The primary objective in intraoperative neurophysiologic monitoring is to identify and prevent the development of a new neurologic deficit or worsening of a preexisting neurologic injury in a patient who is undergoing surgery. The aim of most spinal cord monitoring is to prevent intraoperative injury that results in irreversible paraplegia or quadriplegia. Because a neurologic examination cannot be performed in an anesthetized patient, intraoperative neurophysiologic monitoring is used to determine the patient’s neurologic status during surgery. By evaluating the responses that are produced by the patient’s nervous system to various stimulations, the integrity of that neural pathway can be monitored.

These recordings are started before surgery, referred to as baseline recordings, and continued throughout the surgery. Any significant changes or fluctuations from these baseline values are used to determine whether significant neurologic injury has occurred. In using this strategy, the patient’s own response serves as the control for the detection of any abnormalities that may occur during the surgery. The term significant change is used to refer to the degree of changes seen in the neurophysiologic recordings. Changes that are termed significant have been shown to correlate well with intraoperative injury to the nervous system.

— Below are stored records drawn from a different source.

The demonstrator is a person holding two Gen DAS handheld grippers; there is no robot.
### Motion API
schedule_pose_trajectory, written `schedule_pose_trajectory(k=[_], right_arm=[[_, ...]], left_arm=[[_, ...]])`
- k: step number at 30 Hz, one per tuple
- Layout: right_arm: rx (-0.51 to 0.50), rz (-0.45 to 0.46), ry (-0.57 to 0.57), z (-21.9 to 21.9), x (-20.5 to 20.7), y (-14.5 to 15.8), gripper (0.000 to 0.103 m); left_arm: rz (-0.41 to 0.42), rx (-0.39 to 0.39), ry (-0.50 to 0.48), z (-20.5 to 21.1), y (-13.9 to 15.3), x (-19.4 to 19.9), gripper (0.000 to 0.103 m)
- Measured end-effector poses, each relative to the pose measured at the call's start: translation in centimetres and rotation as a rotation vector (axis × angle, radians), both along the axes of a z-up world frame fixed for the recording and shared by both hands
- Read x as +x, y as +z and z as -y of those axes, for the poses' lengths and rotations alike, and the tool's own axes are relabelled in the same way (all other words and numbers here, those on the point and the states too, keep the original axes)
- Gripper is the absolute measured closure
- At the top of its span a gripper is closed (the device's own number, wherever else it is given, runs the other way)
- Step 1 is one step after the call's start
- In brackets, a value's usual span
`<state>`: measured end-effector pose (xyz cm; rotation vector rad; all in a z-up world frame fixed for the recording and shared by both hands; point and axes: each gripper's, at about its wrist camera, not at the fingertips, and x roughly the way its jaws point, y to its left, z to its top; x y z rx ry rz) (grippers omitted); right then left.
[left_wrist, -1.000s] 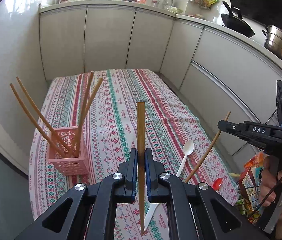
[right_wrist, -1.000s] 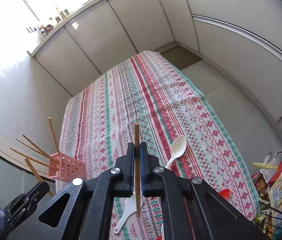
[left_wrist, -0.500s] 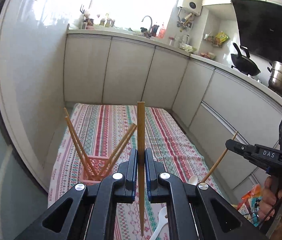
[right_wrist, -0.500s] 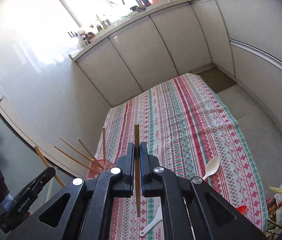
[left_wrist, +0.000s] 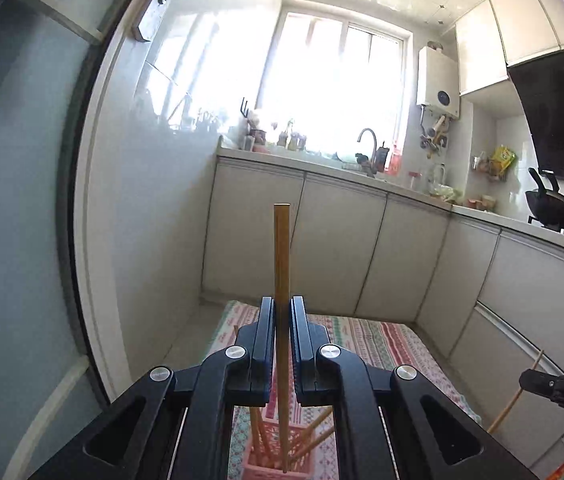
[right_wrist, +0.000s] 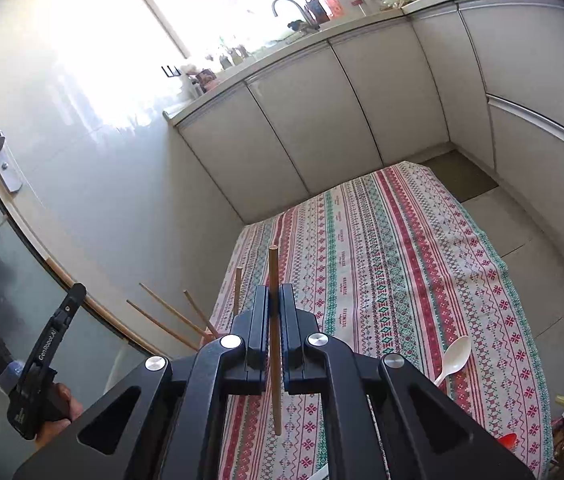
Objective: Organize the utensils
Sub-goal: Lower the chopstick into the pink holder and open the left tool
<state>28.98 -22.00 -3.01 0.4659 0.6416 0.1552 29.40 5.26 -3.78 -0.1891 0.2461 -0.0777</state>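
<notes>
Over the near left corner of the worktop (right_wrist: pixel 422 240), which is draped in a striped red-and-green patterned cloth, the left gripper (left_wrist: pixel 282 312) is clenched on a chopstick (left_wrist: pixel 281 264). It holds the stick upright, and the lower tip hangs directly above the pink basket (left_wrist: pixel 270 464) standing by the worktop's left edge. That looks deliberate: a vertical stick lined up over the opening can simply be lowered in. Several other chopsticks (right_wrist: pixel 170 320) already lean out of that basket at loose angles, fanned toward the left, so the incoming stick has to find a gap between them.

Further right, the right gripper (right_wrist: pixel 274 304) is likewise closed tight on a second chopstick (right_wrist: pixel 274 320), held upright above the cloth and well apart from the basket, apparently waiting its turn. Near the right edge of the worktop a white spoon (right_wrist: pixel 454 358) lies flat, bowl pointing away, not yet sorted; I judge it comes after the sticks.

As for writing, the side of the left gripper, seen from the right one, reads "GenRobotAI" as best I can make out. The other gripper's body shows "DA" before the frame cuts it off. Small red words repeat along the cloth's stripes, too fine to read.
</notes>
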Motion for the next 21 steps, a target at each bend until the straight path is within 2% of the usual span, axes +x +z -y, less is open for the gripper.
schedule_pose_trajectory(k=[7,13,19,21], right_arm=[[-0.002,0.020,0.001,-0.2,1.0,-0.1,0.098],[0.005,0.048,0.010,-1.1,1.6,0.2,0.098],[-0.013,0.073,0.027,-2.7,1.9,0.7,0.098],[-0.021,0.083,0.037,-3.5,1.9,1.0,0.098]], left_arm=[[-0.026,0.033,0.016,0.5,-2.7,2.9,0.096],[-0.110,0.064,-0.001,0.8,-5.4,4.9,0.096],[-0.247,0.006,-0.067,-0.2,-7.5,6.8,0.094],[-0.275,-0.020,-0.075,-0.6,-7.5,6.9,0.090]])
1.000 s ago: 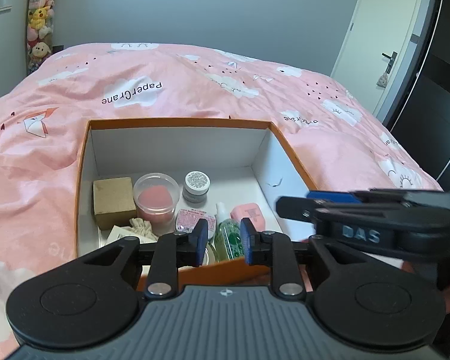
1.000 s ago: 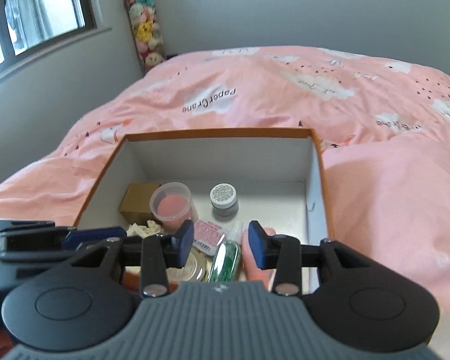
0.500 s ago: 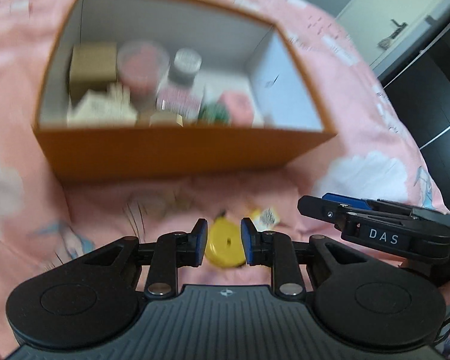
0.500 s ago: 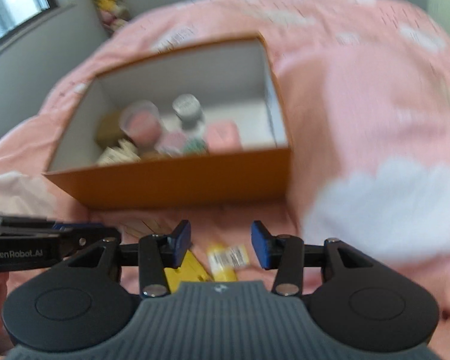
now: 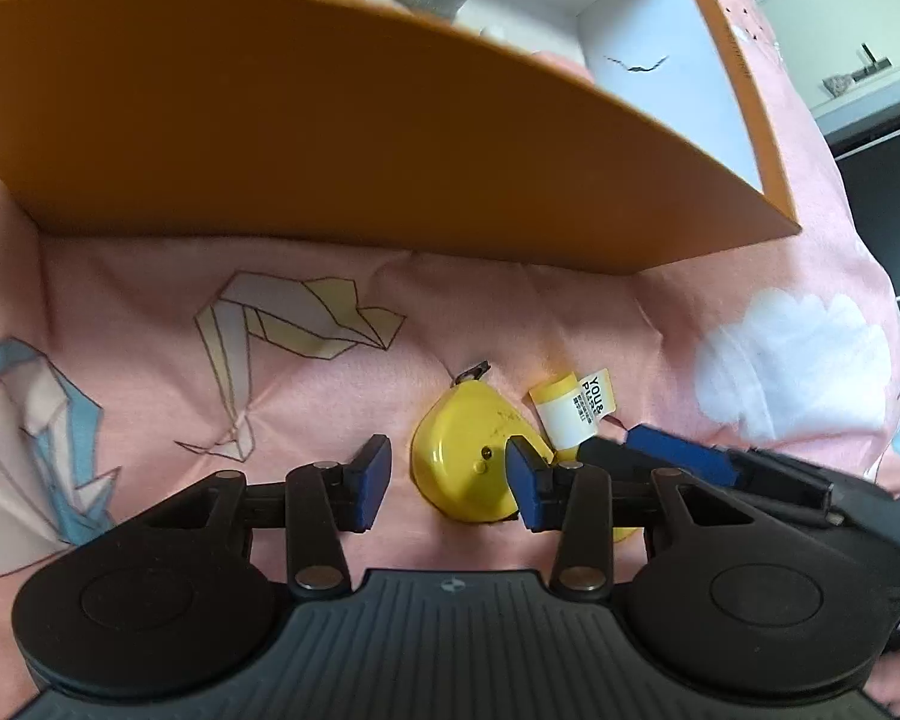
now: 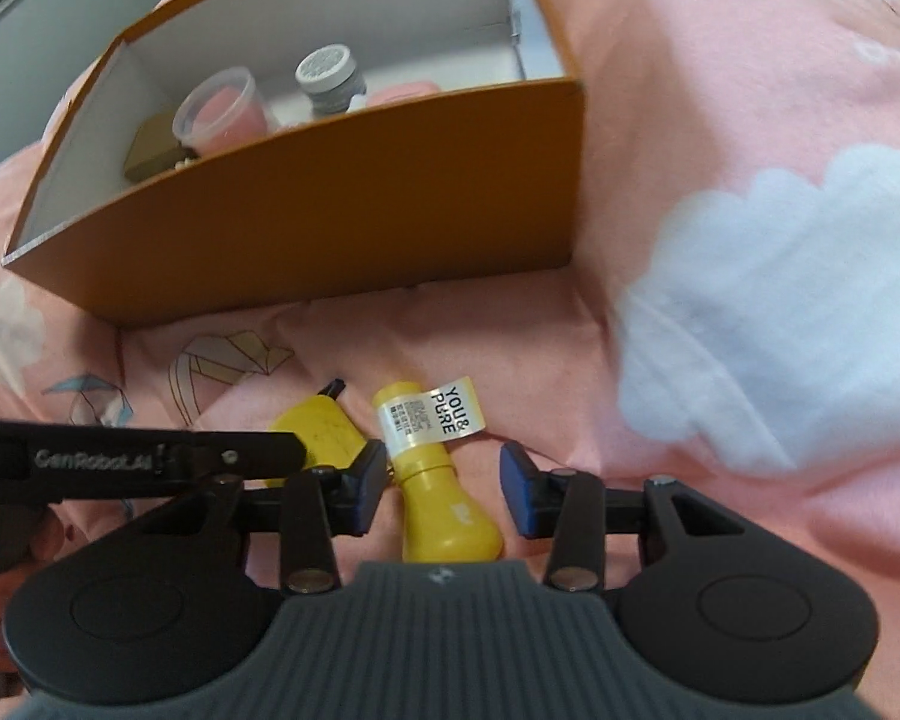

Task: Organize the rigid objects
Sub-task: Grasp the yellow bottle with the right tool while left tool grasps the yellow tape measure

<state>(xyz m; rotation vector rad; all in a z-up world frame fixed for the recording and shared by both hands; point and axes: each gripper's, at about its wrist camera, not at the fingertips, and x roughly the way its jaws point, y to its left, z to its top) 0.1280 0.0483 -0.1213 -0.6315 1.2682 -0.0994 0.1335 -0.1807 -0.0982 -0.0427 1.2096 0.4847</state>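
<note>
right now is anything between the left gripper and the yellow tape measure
Nothing visible. The left gripper, jaws opening, already brackets the yellow tape measure on the pink bedspread; the yellow bottle lies just beside it.

A white paper tag [image 6: 457,410] stuck to the neck of the yellow bottle [image 6: 444,504] reads "YOU& PURE" in black capitals; in the left wrist view the same tag [image 5: 597,399] shows at about 3 o'clock of the yellow tape measure [image 5: 477,468]. Beside the words is a block of small print and a barcode, too fine to read. The left gripper [image 6: 150,456], entering the right wrist view from 9 o'clock, carries "GenRobot.AI" in pale letters on its black side.
</note>
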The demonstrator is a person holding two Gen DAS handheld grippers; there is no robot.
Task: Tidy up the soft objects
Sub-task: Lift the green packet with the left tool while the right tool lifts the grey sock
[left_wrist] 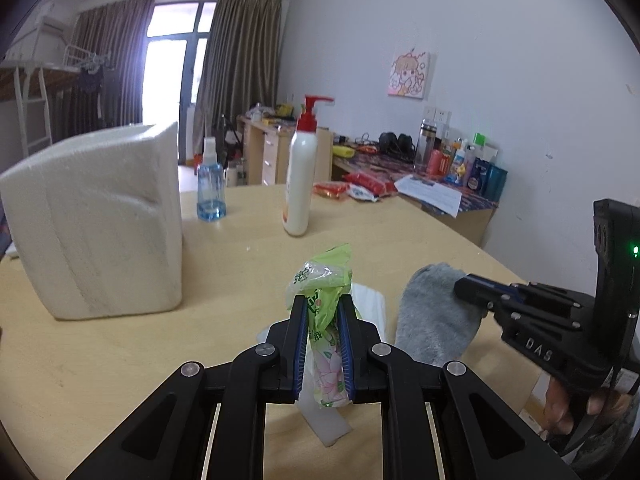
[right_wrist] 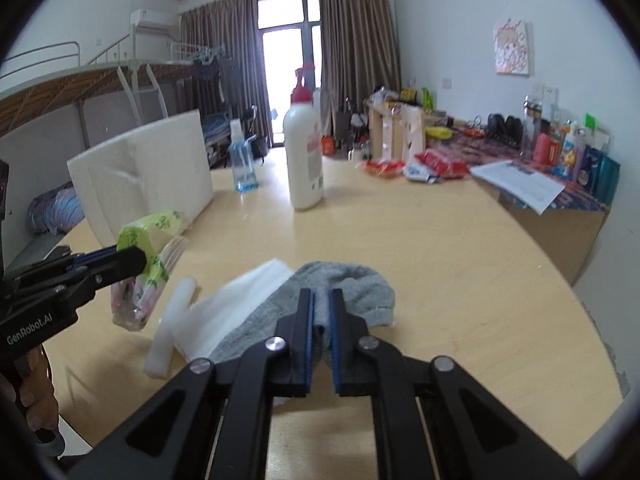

It is also possible that some of these significant changes may arise from other changes in physiologic parameters, anesthetic parameters, or technical issues. It is the responsibility of the intraoperative neurophysiologic monitoring team to determine whether or not the significant changes noted in the neurophysiologic responses are truly related to the surgical procedure at hand. The challenge to the intraoperative neurophysiologist and the monitoring team is to alert the surgeon of these changes as early as possible so that changes can be instituted to reverse the electrophysiologic changes and to avert neurologic catastrophe.

Key to the success of intraoperative neurophysiologic monitoring is a good understanding of the capabilities and limitations of the neurophysiologic tests being monitored. These limitations should be understood not only by the intraoperative neurophysiologist, but also by the anesthesiologist and surgeon. For seamless integration of intraoperative neurophysiologic monitoring into the intraoperative team, it is imperative that a good established working relationship eventually develops between the intraoperative neurophysiology team, anesthesiologist, and surgeon. This relationship allows for rapid communication between teams and a quick resolution of issues, optimizing the benefits of intraoperative neurophysiologic monitoring for the patient.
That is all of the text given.